## Task description
Copy out the complete listing, word for word.

## Dataset content
________________
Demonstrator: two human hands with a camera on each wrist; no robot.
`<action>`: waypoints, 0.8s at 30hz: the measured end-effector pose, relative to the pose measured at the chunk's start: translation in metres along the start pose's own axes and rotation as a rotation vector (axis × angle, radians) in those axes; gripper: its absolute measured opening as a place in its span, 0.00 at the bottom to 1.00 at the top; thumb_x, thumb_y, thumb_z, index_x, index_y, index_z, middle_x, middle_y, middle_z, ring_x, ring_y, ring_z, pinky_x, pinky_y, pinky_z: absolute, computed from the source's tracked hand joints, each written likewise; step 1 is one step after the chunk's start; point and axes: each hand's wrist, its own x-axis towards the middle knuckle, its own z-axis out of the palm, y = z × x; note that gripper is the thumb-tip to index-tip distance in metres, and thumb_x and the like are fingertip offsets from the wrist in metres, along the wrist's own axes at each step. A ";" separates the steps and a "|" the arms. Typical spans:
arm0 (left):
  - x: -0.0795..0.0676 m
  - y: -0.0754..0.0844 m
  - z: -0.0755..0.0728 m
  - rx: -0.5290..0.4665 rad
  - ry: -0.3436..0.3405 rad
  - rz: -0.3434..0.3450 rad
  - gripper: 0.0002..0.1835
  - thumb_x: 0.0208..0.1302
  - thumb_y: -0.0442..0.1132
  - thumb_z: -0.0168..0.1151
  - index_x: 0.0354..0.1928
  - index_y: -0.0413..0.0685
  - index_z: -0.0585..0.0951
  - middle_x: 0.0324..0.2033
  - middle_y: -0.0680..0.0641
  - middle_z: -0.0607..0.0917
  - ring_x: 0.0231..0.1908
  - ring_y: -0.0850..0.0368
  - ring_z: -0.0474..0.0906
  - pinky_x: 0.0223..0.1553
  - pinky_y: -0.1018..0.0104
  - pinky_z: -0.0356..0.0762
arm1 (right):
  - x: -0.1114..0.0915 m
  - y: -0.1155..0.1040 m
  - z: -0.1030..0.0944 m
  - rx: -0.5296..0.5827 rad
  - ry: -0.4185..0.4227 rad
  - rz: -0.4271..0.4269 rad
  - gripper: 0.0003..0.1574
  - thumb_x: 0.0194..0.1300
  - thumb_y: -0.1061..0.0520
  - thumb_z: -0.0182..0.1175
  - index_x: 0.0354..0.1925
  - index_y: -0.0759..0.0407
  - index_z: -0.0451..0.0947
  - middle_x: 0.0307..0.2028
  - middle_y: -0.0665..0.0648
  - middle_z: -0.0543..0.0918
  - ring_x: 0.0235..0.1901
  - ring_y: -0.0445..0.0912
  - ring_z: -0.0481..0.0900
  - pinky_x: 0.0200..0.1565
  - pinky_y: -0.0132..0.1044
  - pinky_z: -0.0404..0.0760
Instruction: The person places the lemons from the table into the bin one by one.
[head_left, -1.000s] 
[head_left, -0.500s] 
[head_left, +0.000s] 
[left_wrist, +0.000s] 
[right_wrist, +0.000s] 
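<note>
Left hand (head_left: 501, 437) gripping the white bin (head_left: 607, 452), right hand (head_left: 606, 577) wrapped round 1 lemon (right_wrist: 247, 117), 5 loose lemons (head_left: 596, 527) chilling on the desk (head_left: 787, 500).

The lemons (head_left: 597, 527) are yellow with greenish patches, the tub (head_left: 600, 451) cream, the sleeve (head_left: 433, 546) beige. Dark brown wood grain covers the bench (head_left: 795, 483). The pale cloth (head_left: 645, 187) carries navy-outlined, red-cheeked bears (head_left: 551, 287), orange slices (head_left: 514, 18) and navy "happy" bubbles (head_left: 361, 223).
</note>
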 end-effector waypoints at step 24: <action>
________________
## Problem solution
Demonstrator: two human hands with a camera on each wrist; no robot.
`<action>`: waypoints, 0.8s at 30hz: the measured end-effector pose, relative to the pose measured at the chunk's start: translation in metres along the start pose's own axes and rotation as a rotation vector (axis × angle, radians) in those axes; gripper: its absolute measured opening as a place in its span, 0.00 at the bottom to 1.00 at the top; thumb_x, thumb_y, thumb_z, index_x, index_y, index_z, middle_x, middle_y, middle_z, ring_x, ring_y, ring_z, pinky_x, pinky_y, pinky_z: absolute, computed from the source's tracked hand joints, each written likewise; step 1 is one step after the chunk's start; point and axes: each hand's wrist, its own x-axis towards the middle knuckle, its own z-axis out of the palm, y = z × x; note that gripper is the thumb-tip to index-tip distance in metres, and thumb_x and the like are fingertip offsets from the wrist in metres, along the wrist's own axes at each step. A ";" separates the steps and a "|" the arms. Typical spans:
arm0 (left):
  - x: -0.0795..0.0676 m
  - y: -0.0754..0.0844 m
  - z: -0.0755..0.0728 m
  - rx: -0.5290..0.4665 rad
  - ry: -0.3436..0.3405 rad
  - rz: -0.3434..0.3450 rad
  - gripper: 0.0002..0.1835
  - thumb_x: 0.0208..0.1302
  - thumb_y: -0.0442..0.1132
  - thumb_z: -0.0168..0.1151
  - index_x: 0.0354..0.1928
  - index_y: -0.0413..0.0685
  - index_z: -0.0585..0.0951
  - middle_x: 0.0324..0.2033
  - middle_y: -0.0680..0.0641
  - middle_z: -0.0607..0.0917
  - ring_x: 0.0231..0.1908
  - ring_y: -0.0850..0.0368
  - ring_z: -0.0474..0.0906
  - pinky_x: 0.0223..0.1553
  - pinky_y: -0.1018..0.0104
  - pinky_z: -0.0356..0.0762
arm1 (right):
  - x: -0.1114..0.0915 m
  - y: -0.1155..0.1040 m
  - z: -0.1030..0.0944 m
  - rx: -0.5296..0.5827 rad
  - ry: -0.4185..0.4227 rad
  - rz: -0.4271..0.4269 rad
  - gripper: 0.0003..0.1574
  - thumb_x: 0.0194..0.1300
  - thumb_y: -0.1061..0.0520
  - thumb_z: -0.0182..0.1175
  - index_x: 0.0354..0.1925
  - index_y: -0.0759..0.0407
  - index_z: -0.0451..0.0947
  - middle_x: 0.0307..0.2028
  - middle_y: -0.0665..0.0648
  - middle_z: -0.0543..0.0918
  - ring_x: 0.0235..0.1901
  - ring_y: -0.0445..0.0912
  - ring_z: -0.0481..0.0900
  - pinky_x: 0.0200..0.1565
  - pinky_y: -0.0132..0.1044
  - pinky_z: -0.0404..0.0760
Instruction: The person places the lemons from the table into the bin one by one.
[head_left, -1.000s] 
[head_left, -0.500s] 
[head_left, +0.000s] 
[left_wrist, +0.000s] 
[right_wrist, +0.000s] 
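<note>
Left hand (head_left: 501, 437) gripping the white bin (head_left: 607, 452), right hand (head_left: 606, 577) wrapped round 1 lemon (right_wrist: 247, 117), 5 loose lemons (head_left: 596, 527) chilling on the desk (head_left: 787, 500).

The lemons (head_left: 597, 527) are yellow with greenish patches, the tub (head_left: 600, 451) cream, the sleeve (head_left: 433, 546) beige. Dark brown wood grain covers the bench (head_left: 795, 483). The pale cloth (head_left: 645, 187) carries navy-outlined, red-cheeked bears (head_left: 551, 287), orange slices (head_left: 514, 18) and navy "happy" bubbles (head_left: 361, 223).
</note>
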 end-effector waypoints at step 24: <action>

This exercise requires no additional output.